Meade Christina M, Badell Martina, Hackett Stephanie, Mehta C Christina, Haddad Lisa B, Camacho-Gonzalez Andres, Ford Joy, Holstad Marcia M, Armstrong Wendy S, Sheth Anandi N
Brigham and Women's Hospital, Department of Internal Medicine, Boston MA, USA.
Emory University School of Medicine, Atlanta GA, USA.
Infect Dis Obstet Gynecol. 2019 Feb 14;2019:8161495. doi: 10.1155/2019/8161495. eCollection 2019.
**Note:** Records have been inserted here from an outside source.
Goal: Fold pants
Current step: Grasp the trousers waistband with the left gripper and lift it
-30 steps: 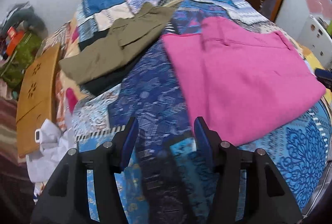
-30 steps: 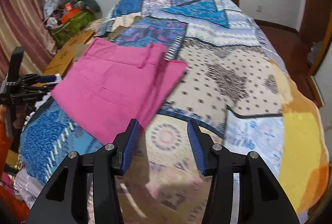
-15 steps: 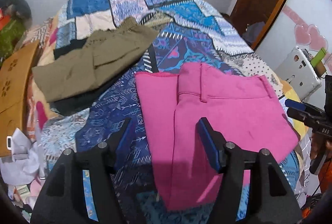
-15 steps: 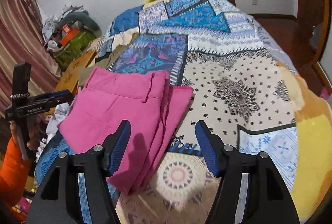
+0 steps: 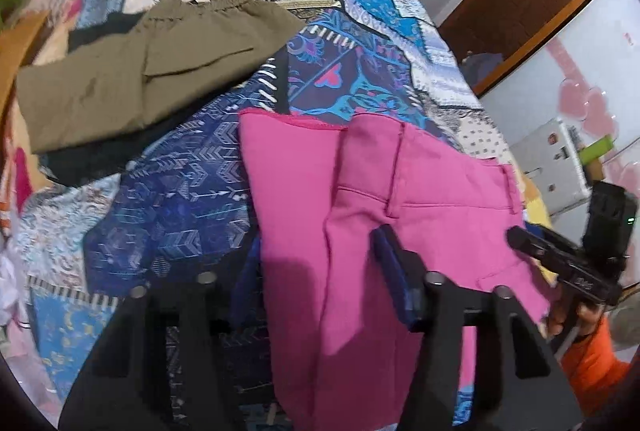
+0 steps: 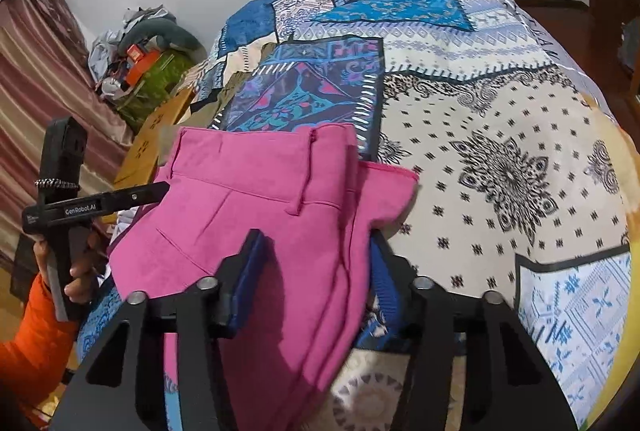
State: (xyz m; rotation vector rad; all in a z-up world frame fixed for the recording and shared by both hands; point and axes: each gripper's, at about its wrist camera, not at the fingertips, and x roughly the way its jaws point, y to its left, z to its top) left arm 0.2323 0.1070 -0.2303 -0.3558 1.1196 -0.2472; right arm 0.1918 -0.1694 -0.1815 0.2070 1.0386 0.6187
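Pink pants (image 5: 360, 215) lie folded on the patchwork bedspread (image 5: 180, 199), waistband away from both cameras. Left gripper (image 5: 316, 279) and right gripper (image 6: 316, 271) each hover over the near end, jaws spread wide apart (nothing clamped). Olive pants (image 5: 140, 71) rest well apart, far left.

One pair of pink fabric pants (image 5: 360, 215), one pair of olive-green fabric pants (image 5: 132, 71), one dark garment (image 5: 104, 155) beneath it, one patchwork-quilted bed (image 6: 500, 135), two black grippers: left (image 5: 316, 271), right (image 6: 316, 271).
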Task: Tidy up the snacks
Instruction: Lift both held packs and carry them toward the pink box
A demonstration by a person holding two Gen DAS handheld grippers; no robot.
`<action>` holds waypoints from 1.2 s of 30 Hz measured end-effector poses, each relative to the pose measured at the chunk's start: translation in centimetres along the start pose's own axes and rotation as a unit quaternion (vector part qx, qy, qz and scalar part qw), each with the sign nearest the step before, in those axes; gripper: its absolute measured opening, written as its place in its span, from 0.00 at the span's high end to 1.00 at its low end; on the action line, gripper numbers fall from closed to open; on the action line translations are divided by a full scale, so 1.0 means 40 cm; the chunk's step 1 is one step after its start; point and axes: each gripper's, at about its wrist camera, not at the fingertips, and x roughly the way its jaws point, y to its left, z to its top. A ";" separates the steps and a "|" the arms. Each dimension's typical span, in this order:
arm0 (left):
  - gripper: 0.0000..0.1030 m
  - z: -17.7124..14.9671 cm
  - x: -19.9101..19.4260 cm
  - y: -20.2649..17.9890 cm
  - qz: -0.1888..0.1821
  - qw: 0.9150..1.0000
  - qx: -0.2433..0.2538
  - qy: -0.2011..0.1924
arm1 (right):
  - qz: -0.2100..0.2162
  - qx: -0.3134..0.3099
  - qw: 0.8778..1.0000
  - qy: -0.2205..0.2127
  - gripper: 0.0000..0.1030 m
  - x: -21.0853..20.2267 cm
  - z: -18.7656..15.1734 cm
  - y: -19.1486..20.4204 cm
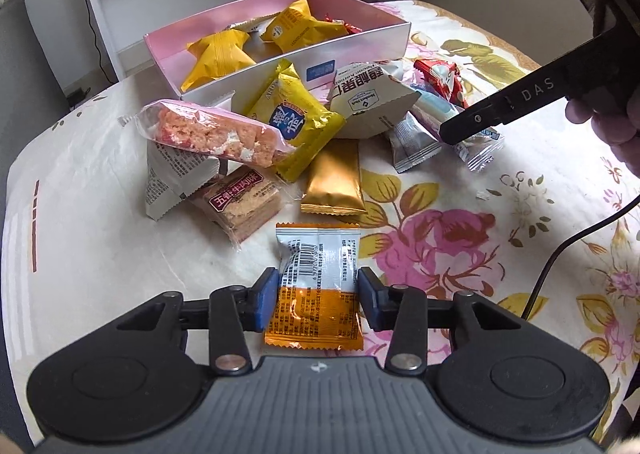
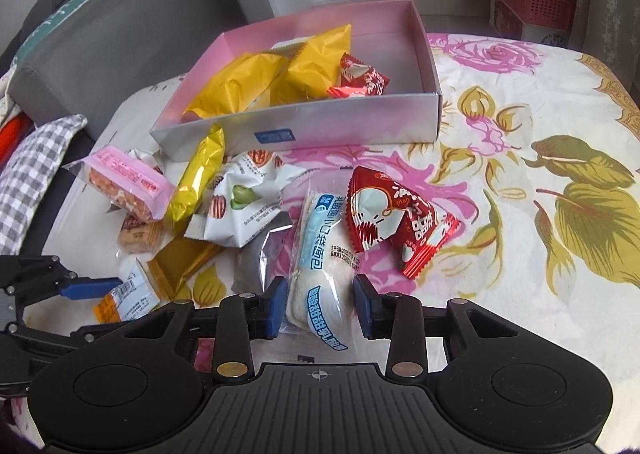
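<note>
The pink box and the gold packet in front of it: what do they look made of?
The pink box looks like thin cardboard with a satin sheen; its walls are flat with crisp folded corners. The gold packet seems metallic foil film: mirror-like glare, crimped zigzag ends.
</note>
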 end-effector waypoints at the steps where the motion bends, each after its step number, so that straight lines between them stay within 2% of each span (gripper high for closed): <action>1: 0.61 0.001 0.000 -0.004 -0.004 1.000 0.003 0.003 | 0.000 -0.006 1.000 0.005 0.66 -0.006 -0.005 0.000; 4: 0.58 0.002 0.002 -0.012 -0.001 1.000 0.001 0.003 | -0.007 -0.022 1.000 0.000 0.64 -0.016 -0.018 0.004; 6: 0.51 0.004 0.007 -0.018 0.005 1.000 -0.004 0.004 | -0.005 -0.024 1.000 -0.002 0.59 -0.013 -0.018 0.005; 8: 0.50 0.007 0.010 -0.026 0.014 1.000 -0.009 0.005 | -0.008 -0.024 1.000 -0.008 0.53 -0.007 -0.017 0.007; 14: 0.54 0.014 0.013 -0.050 0.035 0.999 -0.028 0.007 | -0.030 -0.052 0.998 -0.025 0.53 0.014 -0.022 0.025; 16: 0.61 0.017 0.012 -0.054 0.033 0.999 -0.036 0.009 | -0.039 -0.067 0.997 -0.025 0.56 0.015 -0.025 0.035; 17: 0.62 0.017 0.012 -0.057 0.035 0.999 -0.039 0.010 | -0.044 -0.073 0.996 -0.025 0.64 0.014 -0.026 0.039; 18: 0.62 0.018 0.012 -0.060 0.037 0.998 -0.041 0.010 | -0.046 -0.076 0.996 -0.023 0.68 0.013 -0.025 0.041; 24: 0.65 0.023 0.008 -0.049 0.025 0.997 -0.071 0.015 | -0.011 -0.045 0.999 -0.018 0.79 -0.018 -0.012 0.022; 30: 0.65 0.026 -0.008 -0.030 0.015 0.994 -0.106 0.010 | 0.013 -0.024 1.000 -0.013 0.81 -0.043 -0.006 0.011; 36: 0.65 0.033 -0.037 -0.028 0.009 0.993 -0.120 -0.008 | 0.039 0.012 0.999 -0.011 0.82 -0.070 0.001 -0.011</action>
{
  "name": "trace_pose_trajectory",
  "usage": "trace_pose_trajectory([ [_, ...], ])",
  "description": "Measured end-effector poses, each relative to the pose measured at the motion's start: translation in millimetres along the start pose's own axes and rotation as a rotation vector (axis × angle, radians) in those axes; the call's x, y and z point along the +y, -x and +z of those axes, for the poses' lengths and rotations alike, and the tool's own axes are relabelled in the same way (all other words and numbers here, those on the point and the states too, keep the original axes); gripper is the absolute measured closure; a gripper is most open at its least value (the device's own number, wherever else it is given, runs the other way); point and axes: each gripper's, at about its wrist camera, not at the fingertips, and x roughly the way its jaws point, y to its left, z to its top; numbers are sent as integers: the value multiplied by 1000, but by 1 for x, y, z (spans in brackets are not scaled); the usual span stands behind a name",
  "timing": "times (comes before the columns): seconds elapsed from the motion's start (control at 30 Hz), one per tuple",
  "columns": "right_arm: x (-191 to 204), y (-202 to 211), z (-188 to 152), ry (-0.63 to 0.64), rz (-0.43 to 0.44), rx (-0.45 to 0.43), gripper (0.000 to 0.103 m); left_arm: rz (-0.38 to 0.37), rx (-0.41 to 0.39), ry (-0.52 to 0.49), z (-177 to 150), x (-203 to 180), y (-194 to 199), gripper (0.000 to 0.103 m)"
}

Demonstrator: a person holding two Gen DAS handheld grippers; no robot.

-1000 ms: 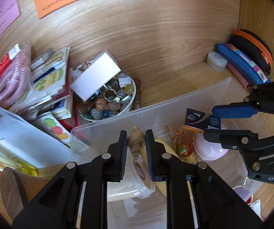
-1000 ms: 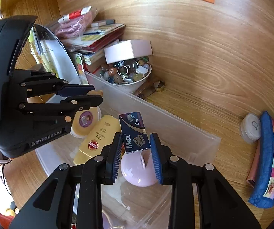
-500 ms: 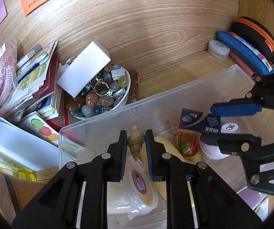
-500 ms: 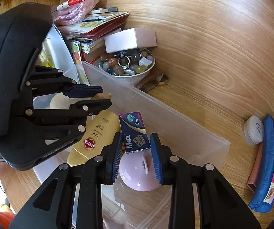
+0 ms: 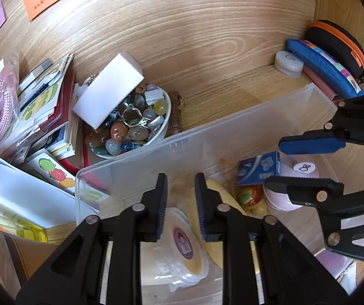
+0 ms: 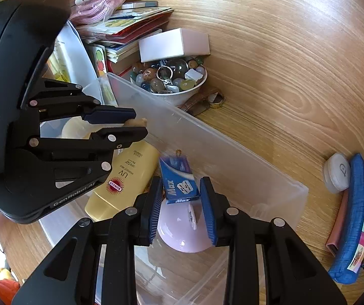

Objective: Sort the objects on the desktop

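Observation:
Both grippers hover over a clear plastic bin [image 5: 207, 137] [image 6: 232, 157]. My left gripper [image 5: 180, 193] is open; no shell shows between its fingers in its own view. In the right wrist view a tan spiral shell [image 6: 136, 122] sits right at the left gripper [image 6: 128, 124] fingertips. My right gripper [image 6: 182, 198] has opened; the blue Max box [image 6: 179, 180] is blurred and loose between its fingers, above a pink round case [image 6: 182, 231]. The box also shows in the left wrist view [image 5: 258, 170].
In the bin lie a yellow UV sunscreen bottle [image 6: 126, 178] and a round lidded tub [image 5: 182, 241]. Behind the bin stand a bowl of stones [image 5: 131, 127] with a white box [image 5: 108, 90], stacked books [image 5: 42, 106], pencil cases [image 5: 324, 66] and a small white case [image 6: 336, 172].
Both grippers have opened. The shell has left the left gripper's grip, and the Max box has slipped free of the right gripper's fingers and dropped lower.

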Motion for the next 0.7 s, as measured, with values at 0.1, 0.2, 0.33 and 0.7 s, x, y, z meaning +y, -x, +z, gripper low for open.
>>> trace_pose_trajectory([
  [0.1, -1, 0, 0, -4, -4, 3, 75, -2, 8, -4, 0, -1, -1, 77],
  [0.2, -3, 1, -2, -19, -4, -2, 75, -8, 13, -8, -1, -1, 0, 72],
  [0.33, -9, 11, -10, -51, 9, -14, 73, 28, 4, -13, -3, -1, 7, 36],
  [0.7, -14, 64, -17, -110, 6, -130, 42, 52, -35, 64, -11, 13, 46, 14],
])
INTRODUCTION: While increased healthcare engagement and antiretroviral therapy (ART) adherence occurs during pregnancy, women living with HIV (WLWH) are often lost to follow-up after delivery. We sought to evaluate postpartum retention in care and viral suppression and to identify associated factors among WLWH in a large public hospital in Atlanta, Georgia. METHODS: Data from the time of entry into prenatal care until 24 months postpartum were collected by chart review from WLWH who delivered with ≥20 weeks gestational age from 2011 to 2016. Primary outcomes were retention in HIV care (two HIV care visits or viral load measurements >90 days apart) and viral suppression (<200 copies/mL) at 12 and 24 months postpartum. Obstetric and contraception data were also collected. RESULTS: Among 207 women, 80% attended an HIV primary care visit in a mean 124 days after delivery. At 12 and 24 months, respectively, 47% and 34% of women were retained in care and 41% and 30% of women were virally suppressed. Attending an HIV care visit within 90 days postpartum was associated with retention in care at 12 months (aOR 3.66, 95%CI 1.72-7.77) and 24 months (aOR 4.71, 95%CI 2.00-11.10) postpartum. Receiving ART at pregnancy diagnosis (aOR 2.29, 95%CI 1.11-4.74), viral suppression at delivery (aOR 3.44, 95%CI 1.39-8.50), and attending an HIV care visit within 90 days postpartum (aOR 2.40, 95%CI 1.12-5.16) were associated with 12-month viral suppression, and older age (aOR 1.09, 95% CI 1.01-1.18) was associated with 24-month viral suppression. CONCLUSIONS: Long-term retention in HIV care and viral suppression are low in this population of postpartum WLWH. Prompt transition to HIV care in the postpartum period was the strongest predictor of optimal HIV outcomes. Efforts supporting women during the postpartum transition from obstetric to HIV primary care may improve long-term HIV outcomes in women.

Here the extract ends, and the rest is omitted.